Mural, o którym mowa, powstał na prawie stuletnim domu zlokalizowanym w Łękach Dukielskich, który obecnie wykorzystywany jest jako budynek gospodarczy. Tworząc obraz, autor inspirował się zdjęciem wykonanym na schodach „domu pustelnika” w pobliskiej puszczy św. Jana z Dukli. w maju 1935 roku.
- Chłopiec namalowany na muralu to Aleksander przyszły mąż Pani Danuty pochodzącej z Kobylan, która pozuje do zdjęcia przy skończonym muralu, który będzie pamiątką po zmarłym mężu – tłumaczy autor obrazu, Arkadiusz Andrejkow – Z kolei jedna z kobiet na zdjęciu to Maria Więcek z domu Zajdel, kobieta głęboko doświadczona przez los. Wychowywała się w bardzo ubogiej rodzinie – dodaje.

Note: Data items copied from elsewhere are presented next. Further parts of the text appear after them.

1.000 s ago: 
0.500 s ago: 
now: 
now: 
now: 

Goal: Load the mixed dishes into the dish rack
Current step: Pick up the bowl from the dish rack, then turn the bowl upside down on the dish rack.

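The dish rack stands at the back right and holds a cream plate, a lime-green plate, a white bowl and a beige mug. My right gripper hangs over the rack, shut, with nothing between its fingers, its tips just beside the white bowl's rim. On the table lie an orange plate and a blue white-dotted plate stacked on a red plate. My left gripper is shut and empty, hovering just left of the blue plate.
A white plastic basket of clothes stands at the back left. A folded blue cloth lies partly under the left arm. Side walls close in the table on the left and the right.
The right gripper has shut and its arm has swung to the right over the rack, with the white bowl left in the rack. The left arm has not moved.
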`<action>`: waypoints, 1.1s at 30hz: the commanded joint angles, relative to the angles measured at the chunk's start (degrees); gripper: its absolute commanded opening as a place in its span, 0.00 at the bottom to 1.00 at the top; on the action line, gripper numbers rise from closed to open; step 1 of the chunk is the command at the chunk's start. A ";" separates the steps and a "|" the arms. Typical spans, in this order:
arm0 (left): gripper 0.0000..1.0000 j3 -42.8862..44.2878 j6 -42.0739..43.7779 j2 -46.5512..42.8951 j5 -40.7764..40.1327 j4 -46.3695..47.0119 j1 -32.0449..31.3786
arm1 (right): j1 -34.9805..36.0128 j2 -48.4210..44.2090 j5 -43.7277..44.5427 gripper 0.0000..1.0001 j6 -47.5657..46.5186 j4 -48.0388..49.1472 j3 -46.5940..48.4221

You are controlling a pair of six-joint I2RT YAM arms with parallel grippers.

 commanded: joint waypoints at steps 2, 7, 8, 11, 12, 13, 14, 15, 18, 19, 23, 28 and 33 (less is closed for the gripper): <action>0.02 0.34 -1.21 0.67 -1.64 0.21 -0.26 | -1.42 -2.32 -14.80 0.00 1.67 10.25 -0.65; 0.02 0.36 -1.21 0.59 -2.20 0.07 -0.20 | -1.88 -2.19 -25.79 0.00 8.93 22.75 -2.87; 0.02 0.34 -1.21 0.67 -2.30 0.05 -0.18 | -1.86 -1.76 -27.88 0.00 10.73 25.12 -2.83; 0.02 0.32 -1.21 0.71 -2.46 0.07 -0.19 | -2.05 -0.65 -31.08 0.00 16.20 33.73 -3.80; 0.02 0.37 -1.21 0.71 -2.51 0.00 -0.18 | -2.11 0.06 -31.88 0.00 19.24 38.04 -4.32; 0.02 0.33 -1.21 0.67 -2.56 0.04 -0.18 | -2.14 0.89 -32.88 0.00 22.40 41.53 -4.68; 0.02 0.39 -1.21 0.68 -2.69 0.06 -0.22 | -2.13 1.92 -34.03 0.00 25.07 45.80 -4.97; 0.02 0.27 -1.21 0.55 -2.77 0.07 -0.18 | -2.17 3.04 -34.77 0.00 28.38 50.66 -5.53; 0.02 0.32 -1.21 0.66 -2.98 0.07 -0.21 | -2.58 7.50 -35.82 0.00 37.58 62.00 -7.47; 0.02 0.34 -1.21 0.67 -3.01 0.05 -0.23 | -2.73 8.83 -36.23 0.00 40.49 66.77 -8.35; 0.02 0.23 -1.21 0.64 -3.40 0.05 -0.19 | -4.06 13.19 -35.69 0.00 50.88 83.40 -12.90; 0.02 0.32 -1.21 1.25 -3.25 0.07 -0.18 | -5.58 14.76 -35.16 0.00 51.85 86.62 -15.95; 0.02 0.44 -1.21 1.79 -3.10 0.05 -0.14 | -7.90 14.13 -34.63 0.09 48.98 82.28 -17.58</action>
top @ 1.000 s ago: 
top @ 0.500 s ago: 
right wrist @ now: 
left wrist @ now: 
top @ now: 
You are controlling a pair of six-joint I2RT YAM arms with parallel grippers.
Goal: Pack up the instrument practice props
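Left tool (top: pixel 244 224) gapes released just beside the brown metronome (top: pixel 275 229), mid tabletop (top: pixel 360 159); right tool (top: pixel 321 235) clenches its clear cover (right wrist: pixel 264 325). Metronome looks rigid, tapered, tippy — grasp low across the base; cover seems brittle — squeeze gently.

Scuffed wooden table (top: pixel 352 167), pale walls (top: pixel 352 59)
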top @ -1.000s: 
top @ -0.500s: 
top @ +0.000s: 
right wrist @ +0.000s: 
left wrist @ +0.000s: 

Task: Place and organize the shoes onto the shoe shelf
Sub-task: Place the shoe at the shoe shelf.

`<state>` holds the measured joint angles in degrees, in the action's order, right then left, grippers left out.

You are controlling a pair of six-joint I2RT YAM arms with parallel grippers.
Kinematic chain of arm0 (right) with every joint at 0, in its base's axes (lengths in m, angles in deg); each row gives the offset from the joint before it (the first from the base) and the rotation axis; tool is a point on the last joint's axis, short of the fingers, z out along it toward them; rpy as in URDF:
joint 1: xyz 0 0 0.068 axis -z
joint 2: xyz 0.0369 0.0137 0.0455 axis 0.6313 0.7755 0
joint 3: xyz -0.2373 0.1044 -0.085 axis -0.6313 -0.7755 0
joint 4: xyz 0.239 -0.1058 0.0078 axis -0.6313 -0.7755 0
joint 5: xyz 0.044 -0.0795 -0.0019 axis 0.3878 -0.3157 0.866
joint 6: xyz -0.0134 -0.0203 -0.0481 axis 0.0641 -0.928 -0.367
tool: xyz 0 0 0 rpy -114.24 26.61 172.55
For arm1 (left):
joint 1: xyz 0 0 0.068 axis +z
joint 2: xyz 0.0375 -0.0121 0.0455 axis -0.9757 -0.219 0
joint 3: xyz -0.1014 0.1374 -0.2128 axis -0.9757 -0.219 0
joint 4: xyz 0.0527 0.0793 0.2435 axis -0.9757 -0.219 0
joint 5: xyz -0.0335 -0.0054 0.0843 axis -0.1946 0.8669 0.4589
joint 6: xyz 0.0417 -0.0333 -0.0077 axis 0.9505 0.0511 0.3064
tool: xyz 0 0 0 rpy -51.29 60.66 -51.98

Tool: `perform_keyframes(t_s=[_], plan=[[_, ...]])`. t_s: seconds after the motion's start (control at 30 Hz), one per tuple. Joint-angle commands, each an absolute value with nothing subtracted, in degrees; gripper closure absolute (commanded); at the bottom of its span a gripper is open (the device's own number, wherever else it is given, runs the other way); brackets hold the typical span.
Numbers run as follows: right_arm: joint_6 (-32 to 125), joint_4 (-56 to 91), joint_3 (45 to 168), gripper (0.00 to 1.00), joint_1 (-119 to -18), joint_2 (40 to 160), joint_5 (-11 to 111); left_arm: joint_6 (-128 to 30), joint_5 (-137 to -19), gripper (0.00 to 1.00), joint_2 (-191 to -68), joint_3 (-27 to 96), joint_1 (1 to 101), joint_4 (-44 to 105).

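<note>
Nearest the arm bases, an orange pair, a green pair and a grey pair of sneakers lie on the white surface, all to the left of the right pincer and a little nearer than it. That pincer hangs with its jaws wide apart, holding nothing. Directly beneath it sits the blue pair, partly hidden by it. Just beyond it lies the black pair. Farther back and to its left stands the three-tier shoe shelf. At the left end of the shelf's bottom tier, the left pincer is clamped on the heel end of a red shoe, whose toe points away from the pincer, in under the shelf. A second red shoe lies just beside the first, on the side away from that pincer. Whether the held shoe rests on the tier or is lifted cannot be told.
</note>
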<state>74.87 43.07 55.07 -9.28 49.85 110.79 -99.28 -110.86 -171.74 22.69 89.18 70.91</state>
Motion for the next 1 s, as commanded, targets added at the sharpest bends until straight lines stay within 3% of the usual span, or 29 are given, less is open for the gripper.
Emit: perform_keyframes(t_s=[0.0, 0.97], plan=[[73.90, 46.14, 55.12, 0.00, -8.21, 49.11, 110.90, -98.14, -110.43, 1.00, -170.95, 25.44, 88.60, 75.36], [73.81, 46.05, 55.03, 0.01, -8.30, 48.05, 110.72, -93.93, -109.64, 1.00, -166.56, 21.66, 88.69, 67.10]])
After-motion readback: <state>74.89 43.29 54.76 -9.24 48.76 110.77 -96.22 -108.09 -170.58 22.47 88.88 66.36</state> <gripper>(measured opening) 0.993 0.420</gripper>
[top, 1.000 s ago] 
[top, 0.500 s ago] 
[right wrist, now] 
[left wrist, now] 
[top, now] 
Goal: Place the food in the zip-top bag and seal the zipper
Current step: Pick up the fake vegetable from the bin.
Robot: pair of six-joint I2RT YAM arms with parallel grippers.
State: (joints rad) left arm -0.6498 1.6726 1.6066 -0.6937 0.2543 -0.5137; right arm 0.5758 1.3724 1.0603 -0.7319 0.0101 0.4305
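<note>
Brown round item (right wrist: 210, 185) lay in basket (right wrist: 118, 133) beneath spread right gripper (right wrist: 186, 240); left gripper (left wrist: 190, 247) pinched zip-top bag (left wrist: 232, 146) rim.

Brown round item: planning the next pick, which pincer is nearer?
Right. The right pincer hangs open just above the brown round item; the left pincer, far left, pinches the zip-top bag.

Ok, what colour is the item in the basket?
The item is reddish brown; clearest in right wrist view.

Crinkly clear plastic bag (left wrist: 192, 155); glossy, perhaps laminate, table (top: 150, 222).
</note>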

Wspomniany przez artystę Aleksander Więcek urodził się 25 maja 1933 jako trzecie dziecko Pawła i Marii z Zajdlów. W latach 60. poznał Danutę, którą poślubił 23 kwietnia 1962 roku. Kiedy kobieta zaszła w ciążę okazało się, że jest to ciąża pozamaciczna. Danuta musiała być pod obserwacją lekarzy i 7 miesięcy spędziła w szpitalu.
Na zdjęciu Danuta Więcek
- Szczęśliwy poród był jednym z pierwszych przypadków w Polsce, gdzie kobieta urodziła zdrowe dziecko, mimo takiego przebiegu ciąży. Aleksander wspierał żonę, ratował ją swoją krwią w chwilach, gdy konieczna była u niej transfuzja – opowiada autor muralu.
Arkadiusz Andrejkow tworząc mural chciał wyrazić swoje uznanie dla Pana Mateusza, który w szczególny sposób troszczy się o to, aby historia jego rodziny nie odeszła w zapomnienie. Był on również inicjatorem namalowania obrazu.
Autor wspomnianego muralu urodził się w Sanoku w 1985 roku. Jest absolwentem Państwowej Wyższej Szkoły Zawodowej w Sanoku, a także Wydziału Sztuki Uniwersytetu Rzeszowskiego na kierunku edukacja plastyczna.
- Twórczość urodzonego w Sanoku artysty jest całkowicie homocentryczna, jego nieustającym tematem jest człowiek, jego kondycja i relacje ze światem. Na specyficzną morfologię i atmosferę prac składają się głównie portrety, wizerunki osób. Być może znanych autorowi, twarze i postacie zwykłe, przeciętne, statystycznie średnie, a jednak na swój sposób intrygujące, nieodgadnione, z jakąś wewnętrzną tajemnicą – mówi o artyście z Sanoka malarz Michał Baca.
Jak mówi sam Arkadiusz Andrejkow, swoje dzieła stara się umieszczać na podłożach, które same w sobie stają się ciekawym obrazem. Ceni sobie ich surowość i naturalność przejawiającą się w przebarwieniach, plamach czy śladach rdzy.
- Inspirują mnie przede wszystkim fotografie starych ludzi. Przede wszystkim dlatego, że ich twarze są przepełnione kontrastami światła i cienia, co pozwala na szybkie „nakreślenie” charakteru konkretnej osoby – mówi artysta z Sanoka - Nie wykonuję szkiców i projektów. To album z fotografiami jest dla mnie pewnego rodzaju szkicownikiem.
Jego prace można było podziwiać na wielu wystawach indywidualnych, jak „Kolosemum” w Galerii Centrum w Nowohuckim Centrum Kultury i „Wychowanek IV” w Teatrze Muzycznym Capitol, a także wystawach zbiorowych – wystawie finałowej III Triennale Malarstwa „ANIMALIS” w Galerii Sztuki BWA JATKI w Nowym Targu i „Art. Territory” w Galerii Sztuk Pięknych na Ukrainie.